→ **What you should do**
Your answer should consist of the lines below that hold the word "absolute".
____
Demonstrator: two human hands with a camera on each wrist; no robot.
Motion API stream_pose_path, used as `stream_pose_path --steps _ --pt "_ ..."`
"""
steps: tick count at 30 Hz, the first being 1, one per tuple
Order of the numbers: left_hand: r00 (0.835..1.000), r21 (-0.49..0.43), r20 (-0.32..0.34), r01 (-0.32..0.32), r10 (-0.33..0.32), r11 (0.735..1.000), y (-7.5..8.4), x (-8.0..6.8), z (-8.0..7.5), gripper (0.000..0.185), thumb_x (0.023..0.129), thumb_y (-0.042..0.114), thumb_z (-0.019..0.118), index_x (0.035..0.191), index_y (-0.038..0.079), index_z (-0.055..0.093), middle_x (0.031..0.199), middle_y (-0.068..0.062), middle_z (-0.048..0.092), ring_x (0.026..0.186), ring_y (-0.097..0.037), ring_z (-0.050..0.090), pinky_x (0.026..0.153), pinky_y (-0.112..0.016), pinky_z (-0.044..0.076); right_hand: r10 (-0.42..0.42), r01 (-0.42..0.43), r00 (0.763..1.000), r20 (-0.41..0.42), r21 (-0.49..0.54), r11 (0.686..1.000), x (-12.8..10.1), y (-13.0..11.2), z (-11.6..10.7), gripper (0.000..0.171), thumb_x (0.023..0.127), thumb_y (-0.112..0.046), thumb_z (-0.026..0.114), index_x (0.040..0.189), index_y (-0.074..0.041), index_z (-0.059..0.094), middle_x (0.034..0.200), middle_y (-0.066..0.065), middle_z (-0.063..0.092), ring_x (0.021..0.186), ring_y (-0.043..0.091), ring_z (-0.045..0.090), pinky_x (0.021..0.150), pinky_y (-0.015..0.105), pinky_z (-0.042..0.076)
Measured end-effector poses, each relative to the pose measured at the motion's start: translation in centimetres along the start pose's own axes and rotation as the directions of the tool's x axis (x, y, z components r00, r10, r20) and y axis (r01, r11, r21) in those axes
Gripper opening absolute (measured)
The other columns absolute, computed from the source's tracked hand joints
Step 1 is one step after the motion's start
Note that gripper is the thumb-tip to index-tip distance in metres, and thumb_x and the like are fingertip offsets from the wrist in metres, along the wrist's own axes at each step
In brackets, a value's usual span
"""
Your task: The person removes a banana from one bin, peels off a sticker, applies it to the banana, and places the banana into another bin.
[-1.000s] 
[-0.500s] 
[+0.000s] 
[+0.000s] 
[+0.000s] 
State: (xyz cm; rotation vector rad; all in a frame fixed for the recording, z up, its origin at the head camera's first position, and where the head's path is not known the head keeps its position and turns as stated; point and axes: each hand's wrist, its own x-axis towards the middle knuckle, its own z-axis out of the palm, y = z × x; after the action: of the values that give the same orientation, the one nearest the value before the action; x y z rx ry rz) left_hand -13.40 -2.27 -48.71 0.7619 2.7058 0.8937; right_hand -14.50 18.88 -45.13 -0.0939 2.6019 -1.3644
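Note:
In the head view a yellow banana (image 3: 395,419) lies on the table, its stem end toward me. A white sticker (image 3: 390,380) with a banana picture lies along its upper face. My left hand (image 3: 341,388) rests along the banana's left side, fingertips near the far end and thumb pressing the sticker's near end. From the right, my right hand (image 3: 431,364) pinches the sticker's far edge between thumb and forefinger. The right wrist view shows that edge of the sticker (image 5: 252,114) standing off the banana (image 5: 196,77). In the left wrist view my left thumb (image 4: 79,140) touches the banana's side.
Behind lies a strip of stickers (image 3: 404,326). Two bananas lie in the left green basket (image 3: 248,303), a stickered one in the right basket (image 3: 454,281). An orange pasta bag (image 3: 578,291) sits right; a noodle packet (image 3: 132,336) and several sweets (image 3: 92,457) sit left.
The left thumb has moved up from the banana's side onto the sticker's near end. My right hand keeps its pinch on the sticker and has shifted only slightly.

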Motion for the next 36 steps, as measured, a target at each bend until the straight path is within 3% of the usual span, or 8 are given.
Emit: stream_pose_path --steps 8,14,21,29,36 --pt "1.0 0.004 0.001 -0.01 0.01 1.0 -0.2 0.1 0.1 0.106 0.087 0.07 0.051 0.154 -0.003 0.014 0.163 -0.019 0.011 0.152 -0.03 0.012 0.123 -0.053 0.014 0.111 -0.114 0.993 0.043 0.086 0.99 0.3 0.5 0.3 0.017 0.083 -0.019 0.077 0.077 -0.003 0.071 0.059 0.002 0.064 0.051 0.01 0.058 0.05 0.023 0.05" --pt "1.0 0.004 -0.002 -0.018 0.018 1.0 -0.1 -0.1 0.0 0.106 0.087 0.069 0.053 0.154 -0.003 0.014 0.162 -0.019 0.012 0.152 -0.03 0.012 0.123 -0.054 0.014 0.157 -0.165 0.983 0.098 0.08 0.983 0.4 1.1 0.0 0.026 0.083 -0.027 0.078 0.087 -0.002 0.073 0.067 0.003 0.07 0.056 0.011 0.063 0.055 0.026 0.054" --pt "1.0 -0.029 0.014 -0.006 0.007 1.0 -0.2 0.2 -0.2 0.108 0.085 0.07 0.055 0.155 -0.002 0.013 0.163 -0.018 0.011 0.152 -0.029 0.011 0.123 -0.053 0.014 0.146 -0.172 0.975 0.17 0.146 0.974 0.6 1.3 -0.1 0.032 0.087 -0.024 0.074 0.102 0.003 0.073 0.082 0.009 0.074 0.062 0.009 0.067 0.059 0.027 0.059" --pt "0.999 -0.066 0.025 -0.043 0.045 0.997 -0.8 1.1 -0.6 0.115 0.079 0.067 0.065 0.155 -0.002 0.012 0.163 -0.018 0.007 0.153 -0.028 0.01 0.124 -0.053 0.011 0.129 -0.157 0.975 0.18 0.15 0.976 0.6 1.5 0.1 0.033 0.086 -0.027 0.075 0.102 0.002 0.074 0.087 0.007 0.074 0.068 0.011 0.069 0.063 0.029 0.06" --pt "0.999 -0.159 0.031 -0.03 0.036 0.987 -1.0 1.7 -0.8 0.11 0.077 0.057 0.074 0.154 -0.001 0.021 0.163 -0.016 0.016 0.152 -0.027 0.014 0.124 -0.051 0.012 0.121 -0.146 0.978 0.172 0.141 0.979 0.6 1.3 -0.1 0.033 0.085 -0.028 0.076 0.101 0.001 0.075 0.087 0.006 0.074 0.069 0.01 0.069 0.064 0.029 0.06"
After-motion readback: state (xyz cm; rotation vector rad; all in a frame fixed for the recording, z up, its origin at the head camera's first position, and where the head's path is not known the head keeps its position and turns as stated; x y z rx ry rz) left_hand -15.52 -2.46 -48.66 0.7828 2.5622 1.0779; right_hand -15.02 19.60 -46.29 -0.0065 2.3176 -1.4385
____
→ **Finished task**
Gripper opening absolute (measured)
The other columns absolute, computed from the source's tracked hand joints

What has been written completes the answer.